__Instructions to follow__
Reproduce the lines of the listing exactly, beginning at the top, until the line with "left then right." has been reproduced too.

__Data provided__
::::::::

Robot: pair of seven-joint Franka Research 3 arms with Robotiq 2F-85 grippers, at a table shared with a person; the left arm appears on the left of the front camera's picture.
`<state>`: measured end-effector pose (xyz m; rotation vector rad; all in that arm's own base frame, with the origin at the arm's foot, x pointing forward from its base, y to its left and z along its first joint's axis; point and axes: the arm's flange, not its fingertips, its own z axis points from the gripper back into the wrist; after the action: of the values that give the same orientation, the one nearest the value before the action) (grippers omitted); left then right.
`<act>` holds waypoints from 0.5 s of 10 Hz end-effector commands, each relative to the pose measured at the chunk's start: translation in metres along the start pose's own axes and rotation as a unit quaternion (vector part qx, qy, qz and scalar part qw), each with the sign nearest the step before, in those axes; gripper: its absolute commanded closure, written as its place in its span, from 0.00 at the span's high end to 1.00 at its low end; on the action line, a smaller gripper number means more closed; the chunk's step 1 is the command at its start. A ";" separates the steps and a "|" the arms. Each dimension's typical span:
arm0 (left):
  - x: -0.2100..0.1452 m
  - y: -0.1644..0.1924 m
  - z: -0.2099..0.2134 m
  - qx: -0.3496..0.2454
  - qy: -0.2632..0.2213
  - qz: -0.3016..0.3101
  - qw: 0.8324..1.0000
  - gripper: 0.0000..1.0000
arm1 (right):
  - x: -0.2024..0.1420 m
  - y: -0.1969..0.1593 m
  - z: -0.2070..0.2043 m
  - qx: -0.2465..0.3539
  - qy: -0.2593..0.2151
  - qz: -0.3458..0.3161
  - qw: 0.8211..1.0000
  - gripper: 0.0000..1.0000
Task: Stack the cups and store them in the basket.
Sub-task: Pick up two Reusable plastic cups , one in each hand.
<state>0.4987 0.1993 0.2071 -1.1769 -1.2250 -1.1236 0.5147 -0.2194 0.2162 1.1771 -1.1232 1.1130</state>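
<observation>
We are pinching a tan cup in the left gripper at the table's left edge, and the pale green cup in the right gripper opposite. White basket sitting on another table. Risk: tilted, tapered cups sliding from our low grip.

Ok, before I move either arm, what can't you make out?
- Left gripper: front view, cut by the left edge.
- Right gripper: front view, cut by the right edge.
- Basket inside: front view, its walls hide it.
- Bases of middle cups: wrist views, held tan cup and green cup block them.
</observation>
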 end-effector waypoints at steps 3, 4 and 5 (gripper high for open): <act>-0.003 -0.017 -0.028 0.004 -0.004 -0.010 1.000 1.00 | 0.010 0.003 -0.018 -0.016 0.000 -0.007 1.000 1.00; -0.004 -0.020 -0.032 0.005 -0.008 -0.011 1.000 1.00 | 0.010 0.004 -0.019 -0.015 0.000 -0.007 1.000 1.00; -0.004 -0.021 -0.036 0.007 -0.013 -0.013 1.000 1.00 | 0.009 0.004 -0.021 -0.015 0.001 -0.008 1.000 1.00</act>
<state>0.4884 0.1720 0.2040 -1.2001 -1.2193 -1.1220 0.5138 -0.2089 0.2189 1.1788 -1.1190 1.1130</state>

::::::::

__Answer__
Robot: pair of seven-joint Franka Research 3 arms with Robotiq 2F-85 grippers, at a table shared with a person; the left arm appears on the left of the front camera's picture.
`<state>`: measured end-effector pose (xyz m; rotation vector rad; all in that arm's own base frame, with the origin at the arm's foot, x pointing forward from its base, y to its left and z along its first joint's axis; point and axes: the arm's flange, not its fingertips, its own z axis points from the gripper back into the wrist; after the action: of the values that give the same orientation, the one nearest the value before the action) (grippers omitted); left then right.

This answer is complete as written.